Spectrum Retirement is on pace to increase its senior living portfolio by about 25% next year with more than a thousand units either under construction or in the pipeline for 2014 as part of its strategy to grow by new development rather than acquisition.
“What we’re doing over here at Spectrum is controlled growth—predictable, controlled growth,” says Jeff Kraus, who along with John Sevo is the co-owner and manager of Spectrum Retirement.
The company started with approximately 800 units in 2003 before it began developing new properties across the U.S. in 2005, quadrupling in size after building about 2,400 units.
Spectrum Retirement currently has an approximately 3,000-unit portfolio comprised of independent living, assisted living, and memory care.
“We’ve been busy,” says Kraus. “We think we can control our growth better through development versus acquisition. We see more people trying to enter the development arena, but for the most part, a lot of companies prefer acquisition, because it’s immediate growth for them.”

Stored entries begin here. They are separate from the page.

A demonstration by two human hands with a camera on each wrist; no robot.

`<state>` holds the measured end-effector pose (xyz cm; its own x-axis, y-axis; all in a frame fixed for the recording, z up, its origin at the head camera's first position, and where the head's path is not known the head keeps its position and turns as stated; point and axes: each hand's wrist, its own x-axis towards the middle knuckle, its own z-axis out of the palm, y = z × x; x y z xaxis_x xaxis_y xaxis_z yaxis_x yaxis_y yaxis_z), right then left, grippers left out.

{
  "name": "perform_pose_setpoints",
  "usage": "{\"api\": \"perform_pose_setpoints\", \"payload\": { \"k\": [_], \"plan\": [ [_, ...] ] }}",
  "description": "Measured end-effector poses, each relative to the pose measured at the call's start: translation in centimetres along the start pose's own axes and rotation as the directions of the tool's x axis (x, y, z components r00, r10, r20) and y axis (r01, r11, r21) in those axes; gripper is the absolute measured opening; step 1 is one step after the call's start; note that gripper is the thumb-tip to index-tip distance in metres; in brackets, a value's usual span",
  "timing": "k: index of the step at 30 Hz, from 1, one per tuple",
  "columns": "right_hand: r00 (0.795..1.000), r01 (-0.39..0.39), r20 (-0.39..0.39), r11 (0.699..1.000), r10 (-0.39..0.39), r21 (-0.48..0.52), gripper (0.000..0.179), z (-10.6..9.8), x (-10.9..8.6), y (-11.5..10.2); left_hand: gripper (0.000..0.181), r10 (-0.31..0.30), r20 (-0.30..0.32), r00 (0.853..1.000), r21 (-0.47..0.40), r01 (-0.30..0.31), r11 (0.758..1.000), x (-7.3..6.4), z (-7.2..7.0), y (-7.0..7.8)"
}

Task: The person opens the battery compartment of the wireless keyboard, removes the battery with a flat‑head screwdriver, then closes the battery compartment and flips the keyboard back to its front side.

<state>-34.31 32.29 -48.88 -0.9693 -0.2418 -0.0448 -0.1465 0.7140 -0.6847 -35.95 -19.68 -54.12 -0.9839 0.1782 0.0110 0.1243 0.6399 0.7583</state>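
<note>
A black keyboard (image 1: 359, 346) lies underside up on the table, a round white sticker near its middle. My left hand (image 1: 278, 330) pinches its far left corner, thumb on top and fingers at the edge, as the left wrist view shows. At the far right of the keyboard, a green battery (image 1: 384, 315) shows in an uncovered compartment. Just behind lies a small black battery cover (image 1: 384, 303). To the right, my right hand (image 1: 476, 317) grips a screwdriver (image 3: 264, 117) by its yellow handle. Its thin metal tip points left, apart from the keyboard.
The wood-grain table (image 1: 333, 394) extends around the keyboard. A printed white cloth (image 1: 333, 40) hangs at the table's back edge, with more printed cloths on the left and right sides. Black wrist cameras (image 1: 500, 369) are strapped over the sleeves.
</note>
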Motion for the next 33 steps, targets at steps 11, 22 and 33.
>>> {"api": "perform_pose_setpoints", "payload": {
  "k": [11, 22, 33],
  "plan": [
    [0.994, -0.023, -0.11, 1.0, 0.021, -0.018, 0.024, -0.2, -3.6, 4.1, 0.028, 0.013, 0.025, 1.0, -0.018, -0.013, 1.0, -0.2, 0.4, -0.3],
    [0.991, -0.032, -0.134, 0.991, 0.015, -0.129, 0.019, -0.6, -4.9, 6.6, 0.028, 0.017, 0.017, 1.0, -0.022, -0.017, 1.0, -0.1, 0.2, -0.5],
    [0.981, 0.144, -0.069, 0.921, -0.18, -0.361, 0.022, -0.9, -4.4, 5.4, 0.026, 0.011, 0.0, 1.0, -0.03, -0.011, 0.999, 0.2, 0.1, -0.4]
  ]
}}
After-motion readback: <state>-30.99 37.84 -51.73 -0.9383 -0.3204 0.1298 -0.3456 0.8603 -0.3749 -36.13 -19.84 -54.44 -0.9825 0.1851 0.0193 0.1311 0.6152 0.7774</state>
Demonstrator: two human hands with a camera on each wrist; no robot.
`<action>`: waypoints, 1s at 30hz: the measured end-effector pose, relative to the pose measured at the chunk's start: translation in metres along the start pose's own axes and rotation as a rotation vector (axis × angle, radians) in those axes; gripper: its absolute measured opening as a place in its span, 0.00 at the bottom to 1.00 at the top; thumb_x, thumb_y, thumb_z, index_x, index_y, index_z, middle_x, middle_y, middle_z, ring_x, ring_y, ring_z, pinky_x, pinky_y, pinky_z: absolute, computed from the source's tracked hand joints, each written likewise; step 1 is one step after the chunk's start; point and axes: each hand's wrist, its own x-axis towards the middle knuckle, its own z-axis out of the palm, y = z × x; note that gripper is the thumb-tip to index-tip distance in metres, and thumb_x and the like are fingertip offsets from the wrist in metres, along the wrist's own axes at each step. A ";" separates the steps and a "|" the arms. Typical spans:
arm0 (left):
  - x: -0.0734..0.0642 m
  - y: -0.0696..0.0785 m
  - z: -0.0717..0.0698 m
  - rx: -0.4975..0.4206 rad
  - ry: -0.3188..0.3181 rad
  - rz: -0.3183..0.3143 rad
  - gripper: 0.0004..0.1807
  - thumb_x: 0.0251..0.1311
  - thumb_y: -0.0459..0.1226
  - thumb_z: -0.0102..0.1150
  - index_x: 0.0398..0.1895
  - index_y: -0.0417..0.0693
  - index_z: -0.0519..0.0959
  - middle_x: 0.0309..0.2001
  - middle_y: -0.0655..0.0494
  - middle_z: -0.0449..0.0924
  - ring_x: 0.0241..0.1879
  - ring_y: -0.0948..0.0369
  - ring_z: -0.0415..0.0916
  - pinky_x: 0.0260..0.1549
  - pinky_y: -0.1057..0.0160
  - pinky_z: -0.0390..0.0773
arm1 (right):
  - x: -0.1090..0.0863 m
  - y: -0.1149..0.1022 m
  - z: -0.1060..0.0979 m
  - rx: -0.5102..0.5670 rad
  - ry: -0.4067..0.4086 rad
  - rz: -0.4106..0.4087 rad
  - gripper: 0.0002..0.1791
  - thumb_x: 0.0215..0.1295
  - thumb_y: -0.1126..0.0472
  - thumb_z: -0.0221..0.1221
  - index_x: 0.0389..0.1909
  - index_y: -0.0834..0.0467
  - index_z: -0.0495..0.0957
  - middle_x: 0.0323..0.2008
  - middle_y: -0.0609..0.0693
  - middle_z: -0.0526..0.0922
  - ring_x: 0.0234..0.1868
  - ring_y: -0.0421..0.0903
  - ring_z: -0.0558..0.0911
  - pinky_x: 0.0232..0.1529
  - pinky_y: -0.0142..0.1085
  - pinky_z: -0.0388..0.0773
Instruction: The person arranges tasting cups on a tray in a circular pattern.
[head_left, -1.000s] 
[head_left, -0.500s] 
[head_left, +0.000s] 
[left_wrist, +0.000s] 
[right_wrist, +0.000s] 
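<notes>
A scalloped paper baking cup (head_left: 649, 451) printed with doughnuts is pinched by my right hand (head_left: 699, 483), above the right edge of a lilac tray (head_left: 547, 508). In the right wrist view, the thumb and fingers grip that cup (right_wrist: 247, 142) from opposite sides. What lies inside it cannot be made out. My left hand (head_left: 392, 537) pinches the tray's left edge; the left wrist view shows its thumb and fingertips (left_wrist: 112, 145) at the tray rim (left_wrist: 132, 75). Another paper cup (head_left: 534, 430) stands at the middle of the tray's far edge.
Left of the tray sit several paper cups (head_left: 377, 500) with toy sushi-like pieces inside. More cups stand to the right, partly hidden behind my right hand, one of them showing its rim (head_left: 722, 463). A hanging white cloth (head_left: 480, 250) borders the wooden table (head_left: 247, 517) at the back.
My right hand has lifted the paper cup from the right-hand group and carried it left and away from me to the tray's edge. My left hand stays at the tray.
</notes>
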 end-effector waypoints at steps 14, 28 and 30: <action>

In August, Spectrum sold an approximately 500-unit portfolio located primarily in Oregon along with one property in Washington, giving the company added ability to grow, according to Kraus. As part of the transaction, Spectrum divested its Medicaid business, becoming 100% private pay going forward.
While public companies tend to go the acquisition route for deals that are immediately accretive to earnings, Kraus says his company’s private status allows it to pursue a different strategy.
Development can be more challenging for public companies driven by the need to produce earnings for investors, but Spectrum uses private equity and five or six “stalwart” construction lenders, including Bank of the West, PNC, and Wells Fargo.
Spectrum typically gets bank financing for 70% of its projects, on average, and contributes the remaining 30% equity.
“We like to put a substantial amount of equity in our deals,” says Kraus. “It gives us a safety factor. We plan to keep on doing this for a long period of time; we think it greatly reduces our risk.”
While some companies saw construction activity slow down as a result of the economic downturn, Kraus says Spectrum’s construction pace has remained steady.
“We’re comfortable with building anywhere from four to 10 deals a year, with deals averaging 100-120 units,” he says, adding that anywhere from 600-1,200 a year has been Spectrum’s growth pattern.
Each community costs roughly $20 million for 120 units of independent living, or for 90-100 units of assisted living, according to Kraus. Five projects would cost in the ballpark of $100 million.
The company currently has six projects under construction and plans to break ground on four more deals before the end of 2013. Current and pipeline projects are located in Indiana, Illinois, Arizona, Missouri, Colorado, and Oregon.
While Spectrum hires third-party independent contractors for each project, it also has a construction and development platform that includes an in-house staff of eight professionals, including architects, landscapers, and construction experts who are in the field checking out sites, along with two people in charge of construction draws.
That gives Spectrum a broader market than a lot of its competitors, Kraus says, especially those without the advantage of keeping construction costs down thanks to an in-house platform.
“Since we manage our own construction, and have our own marketing department—and, we’re not the highest-cost provider in the market—we have an advantage,” he says. “We don’t have to get the highest rents in the market.”